=== Goal of the exercise ===
Within the listing below, please show every line carrying the string "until".

=== Dataset section ===
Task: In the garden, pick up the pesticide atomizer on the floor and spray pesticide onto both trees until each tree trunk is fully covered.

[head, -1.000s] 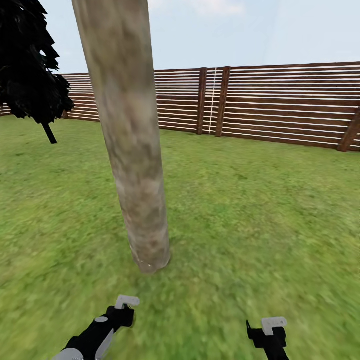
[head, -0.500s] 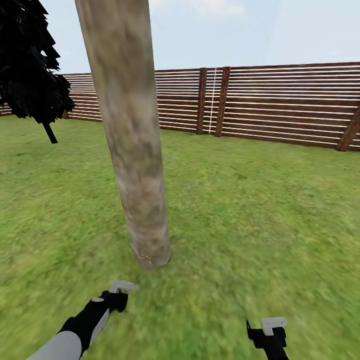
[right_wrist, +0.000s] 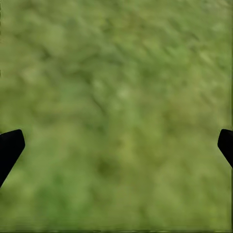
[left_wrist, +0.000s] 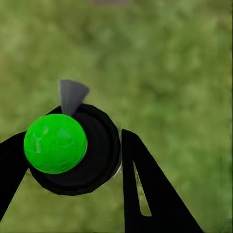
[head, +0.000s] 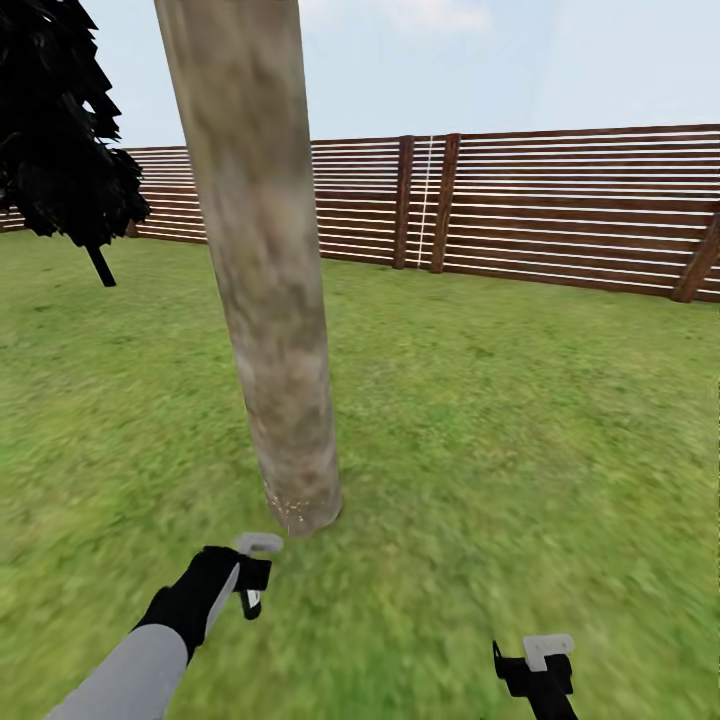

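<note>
A thick, mottled grey-tan tree trunk [head: 270, 300] rises from the lawn just ahead in the head view, leaning slightly left toward its top. My left gripper [head: 250, 583] reaches out close to the trunk's base, a little short of it. In the left wrist view the left gripper [left_wrist: 73, 138] is shut on the pesticide atomizer [left_wrist: 56, 143], a black round body with a bright green cap and a grey nozzle, seen over grass. My right gripper [head: 535, 675] hangs low at the right, and the right gripper [right_wrist: 119, 145] is open over bare grass.
Green lawn [head: 520, 430] spreads all around the trunk. A brown slatted fence [head: 560, 210] closes off the back. A dark thin-stemmed cypress-like tree [head: 60, 130] stands at the far left.
My left arm has stretched forward, carrying its gripper closer to the trunk's base. The right gripper has stayed where it was.
</note>
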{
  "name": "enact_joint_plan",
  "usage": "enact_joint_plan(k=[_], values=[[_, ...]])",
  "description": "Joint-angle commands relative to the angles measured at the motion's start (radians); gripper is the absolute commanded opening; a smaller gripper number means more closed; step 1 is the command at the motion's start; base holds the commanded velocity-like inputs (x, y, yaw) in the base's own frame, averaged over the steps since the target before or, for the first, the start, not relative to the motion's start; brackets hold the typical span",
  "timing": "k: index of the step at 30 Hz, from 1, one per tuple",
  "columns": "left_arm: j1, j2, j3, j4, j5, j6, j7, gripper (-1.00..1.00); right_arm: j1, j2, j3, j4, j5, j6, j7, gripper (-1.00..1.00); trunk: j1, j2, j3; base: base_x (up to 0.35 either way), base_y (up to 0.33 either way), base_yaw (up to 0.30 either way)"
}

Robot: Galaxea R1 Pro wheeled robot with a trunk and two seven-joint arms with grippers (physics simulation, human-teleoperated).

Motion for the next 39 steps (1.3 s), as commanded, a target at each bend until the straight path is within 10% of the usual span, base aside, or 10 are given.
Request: enact_joint_plan(k=[1, 4, 9, 14, 19, 25, 31, 35, 39], values=[[-0.010, -0.015, 0.008, -0.017, -0.021, 0.029, -0.008, -1.00, -0.001, 0.000, -0.007, 0.001, 0.011, -0.003, -0.004, 1.00, 0.000, 0.000, -0.001, -0.058, 0.000, 0.000], [-0.050, -0.024, 0.005, -0.043, -0.020, 0.097, -0.008, -1.00, -0.001, 0.000, -0.007, 0.001, 0.011, -0.003, -0.004, 1.00, 0.000, 0.000, -0.001, -0.018, 0.000, 0.000], [-0.114, 0.057, 0.003, -0.044, -0.017, 0.148, -0.010, -1.00, -0.001, 0.000, -0.007, 0.001, 0.011, -0.003, -0.004, 1.00, 0.000, 0.000, -0.001, -0.001, 0.000, 0.000], [-0.116, -0.028, 0.000, -0.045, -0.025, 0.149, -0.008, -1.00, -0.001, 0.000, -0.007, 0.001, 0.011, -0.003, -0.004, 1.00, 0.000, 0.000, -0.001, -0.137, 0.000, 0.000], [-0.145, 0.073, 0.004, -0.047, -0.020, 0.189, -0.035, -1.00, -0.001, 0.000, -0.007, 0.001, 0.011, -0.003, -0.004, 1.00, 0.000, 0.000, -0.001, -0.013, 0.000, 0.000], [-0.196, -0.013, -0.050, -0.071, -0.025, 0.311, -0.076, -1.00, -0.001, 0.000, -0.007, 0.001, 0.011, -0.003, -0.004, 1.00, 0.000, 0.000, -0.001, 0.000, 0.000, 0.000], [-0.208, 0.090, -0.068, -0.114, -0.023, 0.359, -0.121, -1.00, -0.001, 0.000, -0.007, 0.001, 0.011, -0.003, -0.004, 1.00, 0.000, 0.000, -0.001, 0.000, 0.000, 0.000], [-0.237, 0.036, -0.131, -0.121, -0.025, 0.361, -0.157, -1.00, -0.001, 0.000, -0.007, 0.001, 0.011, -0.003, -0.004, 1.00, 0.000, 0.000, -0.001, 0.000, 0.000, 0.000], [-0.278, 0.051, -0.132, -0.120, -0.028, 0.380, -0.157, -1.00, -0.001, 0.000, -0.007, 0.000, 0.011, -0.003, -0.004, 1.00, 0.000, 0.000, -0.001, 0.000, 0.000, 0.000]])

=== Exercise solution ===
Task: In the garden, pick up the pesticide atomizer on the floor and spray pesticide onto both trees until each tree trunk is fully covered.
Motion for the next 39 steps (1.3 s), as commanded, a target at each bend until the straight path is within 10% of the usual span, base aside, or 10 are given.

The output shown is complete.